When asked about the issue now, Hoffmann-Becking told prosecutors that Zumwinkel and Ricke had no "awareness of the fact that they were doing anything wrong."
When questioned on the matter in an internal probe in May 2008, Trzeschan admitted that Zumwinkel and Ricke had instructed him to investigate the source of the leak of company information. But he added that neither of them was informed of the precise way in which those leaks were being pursued.
Since the scandal broke, Germany's Federal Office of Criminal Investigation (BKA) has been sifting through two truckloads full of seized Telekom files, documents and computers. The prosecutor's office has yet to publish its over 5,000 pages of information related to the investigation. But in a memo from January 8, the BKA claims that Zumwinkel and Ricke "knew by October 2005 at the latest" about the methods used to investigate the leak.
But before the case has even gone to trial, some in the company have already passed judgment on the former executives. For example, in an e-mail from last August, Telekom's head lawyer and now member of the management board Manfred Balz wrote that Zumwinkel, Ricke and Trzeschan had committed a "deliberate transgression against what was objectively the right thing to do." The company is also demanding nearly €1 million in damages from both Zumwinkel and Ricke.
Current Telekom CEO René Obermann took over the position from Ricke in November 2006. In an interview with SPIEGEL from June 2008, Obermann claimed that he did not learn of the data abuse until August 2007 and immediately asked for an internal investigation to be launched. The Berlin-based company charged with monitoring managers and journalists submitted a bill for €359,000 in the fall of 2006, and the bill was paid on November 23, 10 days after Obermann took over. But he denies having ever known about the bill and looks back upon the period as "turbulent and stressful."
Zumwinkel and Trzeschan have more than their former coworkers' disapproval to deal with. In January, Zumwinkel was sentence to a €1 million ($1.35 million) fine and given a suspended two-year sentence for tax evasion after investing money in a Liechtenstein-based foundation so as to avoid paying German taxes. The charges led to his ousting as CEO of the former German postal monopoly Deutsche Post. Trzeschan has been charged by Telekom with misappropriating €355,000 in company funds, some of which was allegedly used to pay the company mole at Capital.
A Ever-Broadening Scandal
The extent of the Telekom scandal threatens to spread even broader than the company's management halls and journalists' offices.

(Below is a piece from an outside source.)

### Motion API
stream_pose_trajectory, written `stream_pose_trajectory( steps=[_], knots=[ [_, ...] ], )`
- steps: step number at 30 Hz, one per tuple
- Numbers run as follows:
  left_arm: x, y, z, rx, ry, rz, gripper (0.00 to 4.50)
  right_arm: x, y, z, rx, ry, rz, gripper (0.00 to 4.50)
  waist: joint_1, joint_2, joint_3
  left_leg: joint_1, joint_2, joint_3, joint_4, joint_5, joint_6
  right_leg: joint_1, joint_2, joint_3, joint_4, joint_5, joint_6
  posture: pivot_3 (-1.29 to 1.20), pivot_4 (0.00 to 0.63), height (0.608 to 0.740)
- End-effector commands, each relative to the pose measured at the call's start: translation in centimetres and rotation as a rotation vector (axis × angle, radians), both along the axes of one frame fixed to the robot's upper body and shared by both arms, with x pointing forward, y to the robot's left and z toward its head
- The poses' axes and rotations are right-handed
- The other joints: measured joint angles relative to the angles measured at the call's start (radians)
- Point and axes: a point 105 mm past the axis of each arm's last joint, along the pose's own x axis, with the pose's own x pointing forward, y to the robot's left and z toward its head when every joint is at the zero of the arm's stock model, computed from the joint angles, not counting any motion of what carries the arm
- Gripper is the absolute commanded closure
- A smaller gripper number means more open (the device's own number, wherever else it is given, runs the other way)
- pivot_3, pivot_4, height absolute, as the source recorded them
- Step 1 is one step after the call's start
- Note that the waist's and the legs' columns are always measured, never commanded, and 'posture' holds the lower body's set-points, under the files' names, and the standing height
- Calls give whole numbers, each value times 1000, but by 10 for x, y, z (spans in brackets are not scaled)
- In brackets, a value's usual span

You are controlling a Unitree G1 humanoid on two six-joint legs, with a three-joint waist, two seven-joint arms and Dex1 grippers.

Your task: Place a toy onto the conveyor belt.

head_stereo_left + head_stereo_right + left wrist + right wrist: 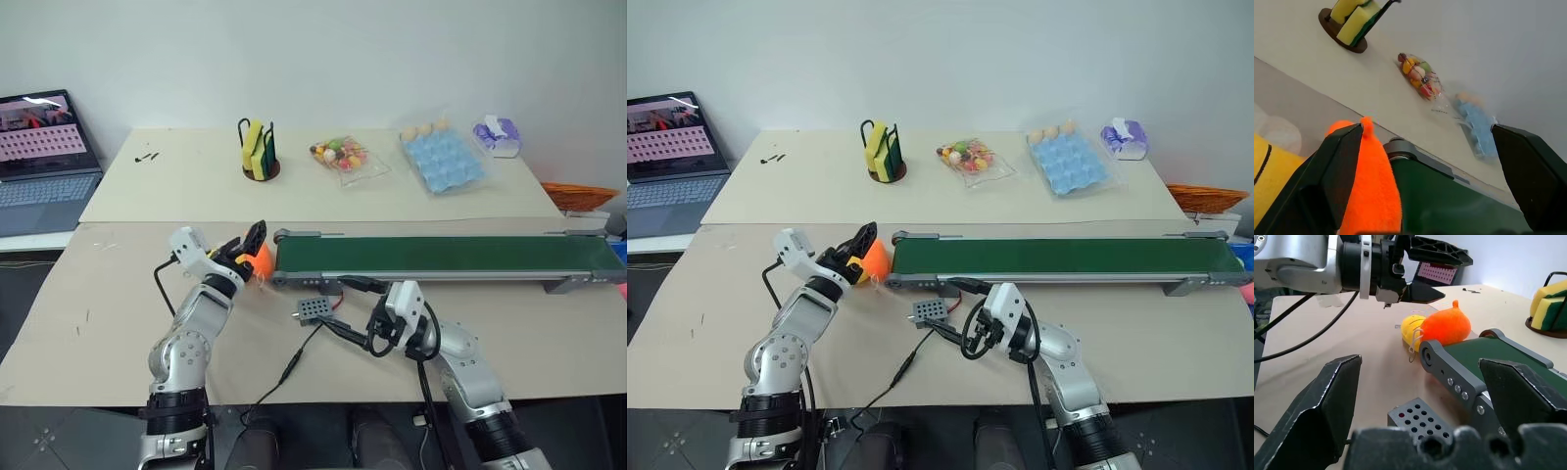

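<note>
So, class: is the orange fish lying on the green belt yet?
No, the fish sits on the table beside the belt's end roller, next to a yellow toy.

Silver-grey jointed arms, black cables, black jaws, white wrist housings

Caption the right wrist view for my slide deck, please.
Open left gripper hovering over the orange fish at the end of the green belt, beside a yellow toy.
</note>
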Motion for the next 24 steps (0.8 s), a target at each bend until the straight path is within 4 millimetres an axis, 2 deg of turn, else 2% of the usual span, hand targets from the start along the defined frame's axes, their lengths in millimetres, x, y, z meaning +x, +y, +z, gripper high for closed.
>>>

According to a report Monday in the Handelsblatt business daily, the prosecutor's office has evidence that suggests that, for several years, the security department at Telekom contracted an outside company to examine bank account information of employees and their families. The paper says that the snooping appears to have begun in 2001 and involves employee accounts at Deutsche Bank, Postbank, Hypo Real Estate and even some foreign banks.
When questioned about the possible spying on employees, a Telekom spokesperson told the paper that internal investigations had revealed no indications of such activities, but that they could nevertheless not be discounted.